The power of the ‘little comment’ in mother-daughter relationships
“ANOTHER theme park? My goodness!” reads the text from my mother. She is referring to the desperate outing that I’m about to embark on with my three boys, aged 8, 5 and 10 months, in order to avoid spending one more minute listening to them arguing in the house.
A close reading of my mother’s message reveals a rich and multi-layered depth of meaning. The “my goodness!” keeps the tone light, while the use of “another” neatly undercuts that levity, conveying disapproval. The overall message: I spoil the kids.
This text is a classic of the genre I call the “Little Comment”, the signature mode of communication of a certain type of close relationship between a mother and her adult daughter, especially when that daughter has children of her own. The Little Comment is the product of the female socialisation that insists that we be the ones to handle the emotional busywork of life, but prevents us from tackling any of it directly. Both loving and barbed, it uses a kind of weaponised casualness to criticise, but with complete plausible deniability.
You know you are dealing with a “Little Comment”, as opposed to just a comment when, on hearing it, you feel a stab of either irritation or self-loathing (or, more often, an uneasy blend of the two). But at the same time, a perfectly reasonable response to any objection or hurt feelings would be an innocent, “What do you mean? I’m just saying …” and then repeating the same statement in an entirely different, newly de-fanged tone.
The Little Comment is really the recourse of the powerless. People say that being a grandparent is all of the fun parts of parenting with none of the grind. But the flip side is that grandparents also have all of the adoration
with none of the agency.
My mother loves my kids just as much as I do, is every bit as invested in their happiness and success, yet she has no genuine say in their upbringing. She can’t decide how many theme parks they visit, or whether they wear a coat, or how much television they watch. At best she can hope only to influence from the sidelines.

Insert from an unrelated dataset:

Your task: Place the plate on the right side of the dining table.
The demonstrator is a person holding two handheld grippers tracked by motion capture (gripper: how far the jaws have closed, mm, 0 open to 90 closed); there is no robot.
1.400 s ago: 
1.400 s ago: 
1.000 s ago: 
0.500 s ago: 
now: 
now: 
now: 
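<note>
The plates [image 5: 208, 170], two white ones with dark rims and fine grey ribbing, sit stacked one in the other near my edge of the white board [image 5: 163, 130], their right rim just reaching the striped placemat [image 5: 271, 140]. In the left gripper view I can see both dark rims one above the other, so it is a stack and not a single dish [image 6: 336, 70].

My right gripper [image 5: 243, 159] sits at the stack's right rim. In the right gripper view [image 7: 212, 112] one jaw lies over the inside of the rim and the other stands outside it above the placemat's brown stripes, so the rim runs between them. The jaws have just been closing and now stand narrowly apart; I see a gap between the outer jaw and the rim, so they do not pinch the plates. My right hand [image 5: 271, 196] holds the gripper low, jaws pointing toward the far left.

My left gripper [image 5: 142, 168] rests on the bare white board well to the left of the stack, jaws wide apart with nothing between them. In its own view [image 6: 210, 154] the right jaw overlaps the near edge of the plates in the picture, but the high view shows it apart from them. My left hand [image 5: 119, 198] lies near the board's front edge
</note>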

My mother understands me better than anyone, and I crave her approval more than anyone else’s. I can recite her entire value system: every meal needs a salad, music is good, sport is suspect, children should learn a stringed instrument, sleeping late is a moral failing. She doesn’t actually need to criticise. She did her job so effectively 30 years ago that now she need only raise an eyebrow and I fill in the blanks on auto-complete.
In our case, all this is intensified because we live over 9 000 kilometres away from her, having moved to California from Britain when our oldest son was a baby. Her visits are highly charged, for both of us. For her, staying with us is a once-a-year opportunity to spend time with her beloved grandchildren. For me, it’s my chance to prove to her that I have a handle on parenting, to get her to provide the answer to the questions that claw away at me. Am I a good mother? Can I ever be a mother like she was?
As soon as she arrives from the airport, I’m on edge waiting for things to unravel. It doesn’t take long. Solly’s haunted Lego spy-base doesn’t conform to the ambitious picture in his head, and he hurls it across the room in fury. His brother Zeph calls him an idiot, enraging him further. The baby starts crying. “I see everyone is getting very angry,” I bleat. Solly storms off. “Oh dear,” says my mother. I’m crushed. The uncomfortable truth is that my defensiveness comes not from disagreeing with her assessment of my parenting, but from the painful shame of agreeing.
Whatever the elusive balance of indulgence and firmness, love and limits, that makes a great parent, my mother knew it instinctively. She had the invisible sorcery of quiet authority, always kind, never needing to shout or threaten. I’m furious with her because I want to be her.
I try not to think about the unbearable day when she’ll be gone, and I’ll have to come up with my own answers, and no comment will ever be Little again.